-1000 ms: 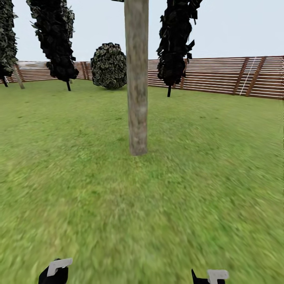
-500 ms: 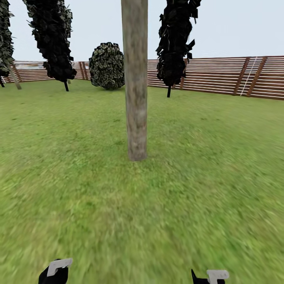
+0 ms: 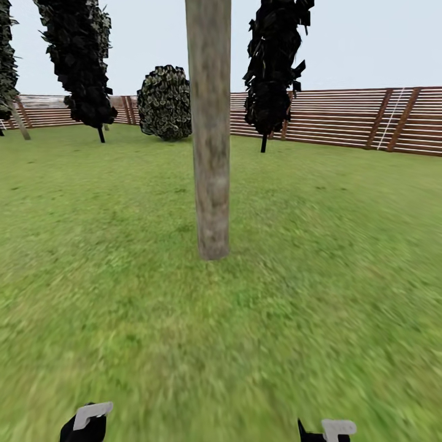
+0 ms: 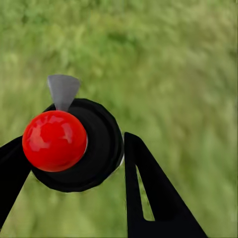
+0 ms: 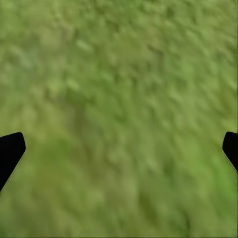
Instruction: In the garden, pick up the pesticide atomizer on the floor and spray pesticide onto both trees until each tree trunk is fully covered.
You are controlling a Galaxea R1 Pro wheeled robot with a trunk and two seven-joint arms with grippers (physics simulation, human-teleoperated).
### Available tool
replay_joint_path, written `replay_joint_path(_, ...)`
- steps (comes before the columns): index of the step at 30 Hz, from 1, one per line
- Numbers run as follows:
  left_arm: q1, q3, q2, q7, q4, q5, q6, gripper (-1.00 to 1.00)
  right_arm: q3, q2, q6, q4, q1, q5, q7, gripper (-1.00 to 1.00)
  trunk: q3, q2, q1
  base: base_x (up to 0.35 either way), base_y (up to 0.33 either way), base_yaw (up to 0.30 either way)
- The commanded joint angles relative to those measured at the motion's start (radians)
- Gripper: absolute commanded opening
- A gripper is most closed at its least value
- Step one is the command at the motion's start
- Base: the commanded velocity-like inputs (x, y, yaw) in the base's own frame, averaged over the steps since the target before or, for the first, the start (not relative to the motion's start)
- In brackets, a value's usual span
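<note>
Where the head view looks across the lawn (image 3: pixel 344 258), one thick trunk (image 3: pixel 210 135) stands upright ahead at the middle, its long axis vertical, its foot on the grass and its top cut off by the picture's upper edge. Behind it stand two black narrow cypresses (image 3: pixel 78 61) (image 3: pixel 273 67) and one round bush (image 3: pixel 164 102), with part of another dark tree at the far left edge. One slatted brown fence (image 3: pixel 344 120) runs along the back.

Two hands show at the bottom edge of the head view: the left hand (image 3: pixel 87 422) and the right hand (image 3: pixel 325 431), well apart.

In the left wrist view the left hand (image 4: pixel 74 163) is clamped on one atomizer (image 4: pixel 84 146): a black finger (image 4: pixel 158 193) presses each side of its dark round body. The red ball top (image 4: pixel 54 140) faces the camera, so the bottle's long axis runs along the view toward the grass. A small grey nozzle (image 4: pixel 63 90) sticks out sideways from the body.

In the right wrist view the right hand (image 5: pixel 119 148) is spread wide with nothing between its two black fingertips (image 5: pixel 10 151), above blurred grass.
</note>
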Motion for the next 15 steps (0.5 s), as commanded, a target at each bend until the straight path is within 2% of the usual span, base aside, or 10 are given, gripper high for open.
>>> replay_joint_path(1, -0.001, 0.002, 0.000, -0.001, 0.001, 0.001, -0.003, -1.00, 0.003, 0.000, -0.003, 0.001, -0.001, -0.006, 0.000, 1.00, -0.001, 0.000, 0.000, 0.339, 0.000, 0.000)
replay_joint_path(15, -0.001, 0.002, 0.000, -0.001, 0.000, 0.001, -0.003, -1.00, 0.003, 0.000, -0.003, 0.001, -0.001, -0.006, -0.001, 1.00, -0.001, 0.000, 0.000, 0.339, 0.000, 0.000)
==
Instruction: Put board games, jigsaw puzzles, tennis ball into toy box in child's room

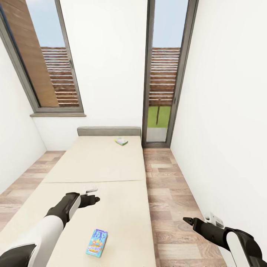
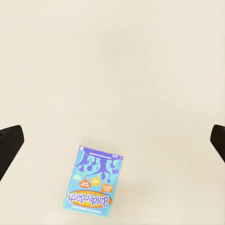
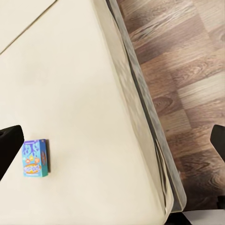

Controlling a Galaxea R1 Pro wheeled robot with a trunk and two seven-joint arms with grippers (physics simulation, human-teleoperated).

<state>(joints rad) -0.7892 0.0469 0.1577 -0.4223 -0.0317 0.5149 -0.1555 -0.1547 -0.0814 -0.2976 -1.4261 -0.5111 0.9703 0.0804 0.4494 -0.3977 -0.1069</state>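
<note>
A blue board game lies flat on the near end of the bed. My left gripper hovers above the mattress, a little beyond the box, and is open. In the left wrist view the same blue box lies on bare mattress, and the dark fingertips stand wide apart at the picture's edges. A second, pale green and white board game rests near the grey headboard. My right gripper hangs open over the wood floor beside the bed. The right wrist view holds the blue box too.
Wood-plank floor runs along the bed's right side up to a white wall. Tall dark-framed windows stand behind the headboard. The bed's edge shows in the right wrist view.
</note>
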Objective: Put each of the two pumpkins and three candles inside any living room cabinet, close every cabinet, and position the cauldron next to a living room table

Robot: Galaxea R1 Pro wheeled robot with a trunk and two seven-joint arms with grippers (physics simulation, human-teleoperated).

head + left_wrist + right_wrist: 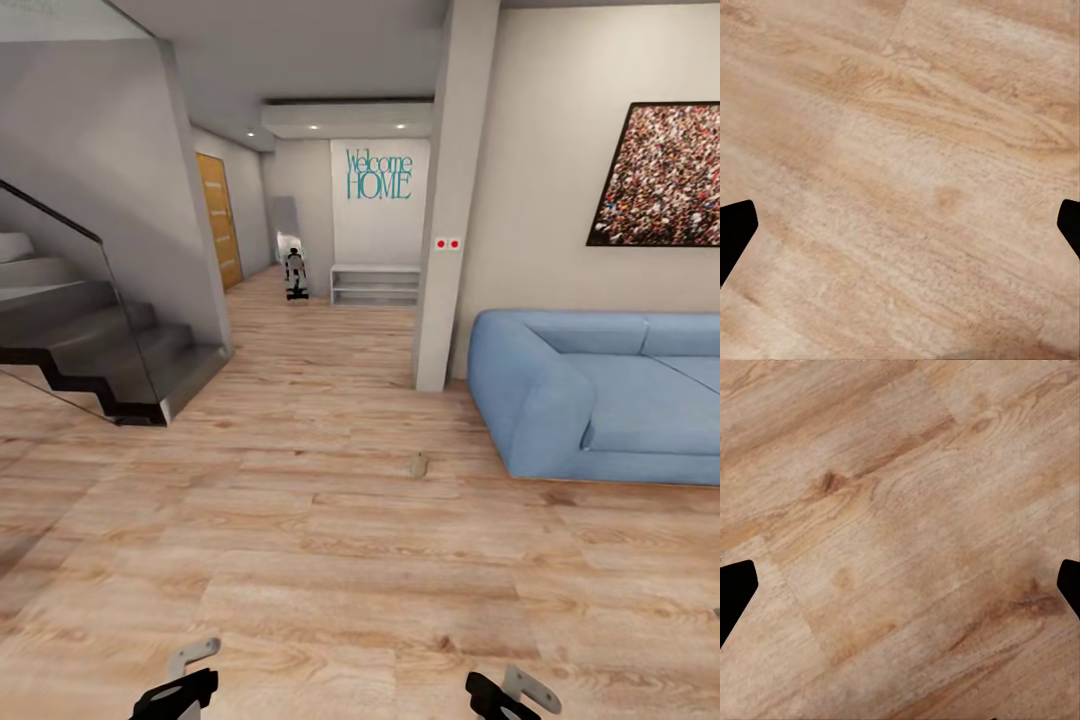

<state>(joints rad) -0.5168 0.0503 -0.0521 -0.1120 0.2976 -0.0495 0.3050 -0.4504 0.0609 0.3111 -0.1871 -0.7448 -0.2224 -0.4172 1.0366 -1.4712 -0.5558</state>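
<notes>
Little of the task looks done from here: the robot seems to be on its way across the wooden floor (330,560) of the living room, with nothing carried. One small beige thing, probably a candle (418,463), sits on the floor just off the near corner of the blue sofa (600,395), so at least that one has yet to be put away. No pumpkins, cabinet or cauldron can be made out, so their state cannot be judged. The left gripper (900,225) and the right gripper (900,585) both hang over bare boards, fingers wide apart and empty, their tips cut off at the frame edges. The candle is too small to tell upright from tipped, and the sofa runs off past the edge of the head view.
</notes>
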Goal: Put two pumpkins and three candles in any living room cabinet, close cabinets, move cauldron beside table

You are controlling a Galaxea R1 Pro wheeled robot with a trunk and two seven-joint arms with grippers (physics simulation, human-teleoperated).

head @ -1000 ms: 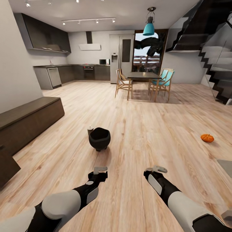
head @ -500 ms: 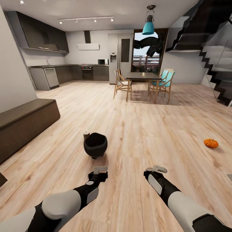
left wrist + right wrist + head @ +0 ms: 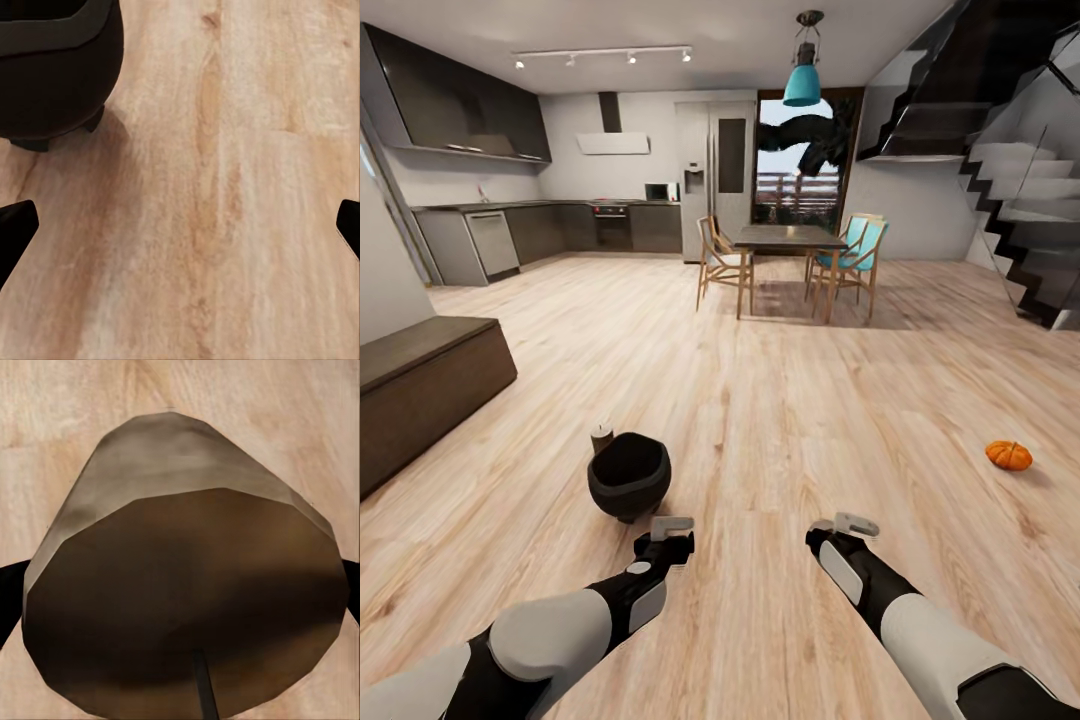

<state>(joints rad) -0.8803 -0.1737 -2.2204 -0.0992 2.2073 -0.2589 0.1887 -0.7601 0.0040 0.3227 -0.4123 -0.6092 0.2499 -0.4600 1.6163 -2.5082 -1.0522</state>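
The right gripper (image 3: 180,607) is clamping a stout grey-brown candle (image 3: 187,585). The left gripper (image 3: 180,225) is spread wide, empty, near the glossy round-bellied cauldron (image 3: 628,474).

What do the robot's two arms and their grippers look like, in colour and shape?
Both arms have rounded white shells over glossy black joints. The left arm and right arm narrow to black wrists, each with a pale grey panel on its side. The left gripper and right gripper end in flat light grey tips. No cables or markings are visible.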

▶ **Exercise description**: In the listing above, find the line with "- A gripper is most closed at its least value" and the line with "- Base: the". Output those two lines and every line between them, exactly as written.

▶ **Written solution**:
- A gripper is most closed at its least value
- Step one is the command at the motion's start
- Base: the commanded velocity-like inputs (x, y, yaw) in the base's own frame, averaged over the steps since the target before or, for the first, the start (not relative to the motion's start)

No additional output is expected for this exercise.